We hope that the author may be induced, at some future time, to furnish, either in a supplementary report, or in some other form, the result of his visits to the universities. A detail of their organizations, various and dissimilar as they are, and complicated as some of them, by long usage, have become, would be highly interesting to the scholars of this country.

However disposed some of the readers of this volume may be to complain of repetition in the statistical accounts of institutions, similar in their objects, we do not see how the reporter could have omitted any of his tabular illustrations, or individual statements, without furnishing grounds of complaint to those who will look to his volume for a specific statement of each, or any, of the prominent institutions relative to which they may wish information. It is by a minute comparison of means and results that we arrive at the most valuable truths in practical science; and certain it is that in the great science of education there is still much to be learnt, and to no people is this knowledge more important than to the inhabitants of our republic.

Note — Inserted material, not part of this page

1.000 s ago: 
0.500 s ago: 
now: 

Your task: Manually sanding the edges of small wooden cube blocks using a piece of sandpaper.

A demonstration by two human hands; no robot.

The state of popular education in the different parts of our extended territory is perhaps as various as in the different countries of Europe visited by Dr. Bache. However we may be disposed to congratulate ourselves on the provision made in most of the States for supporting schools, a strict examination would, we fear, demonstrate in many parts of our country, as great a destitution of all literary instruction as could be found in almost any part of Europe. In particular sections of the United States the most laudable efforts are unquestionably in operation to elevate the standard of common schools and academies to the highest point of philanthropic ambition; but whoever reads attentively the volume before us must make the acknowledgment, however painful to his amor patriæ, that in no part of our favoured land is the science of education fully understood, and its precepts carried into practical operation. The main reason is that little or nothing has been done to educate those who are to become the educators of the people. The means have not been provided for opening the arena of competition for the display of genius and talent in the highest of all practical arts-the discovery of the most efficient means of evolving the powers of the mind in connexion with the virtuous energies of the heart and affections. Until the business of the educator is raised to a rank correspondent in respectability with any other professional pursuit, it is not to be imagined that skill will be shown in the management of schools to a degree which the wants and faculties of the man, while "yet in the gristle," absolutely require.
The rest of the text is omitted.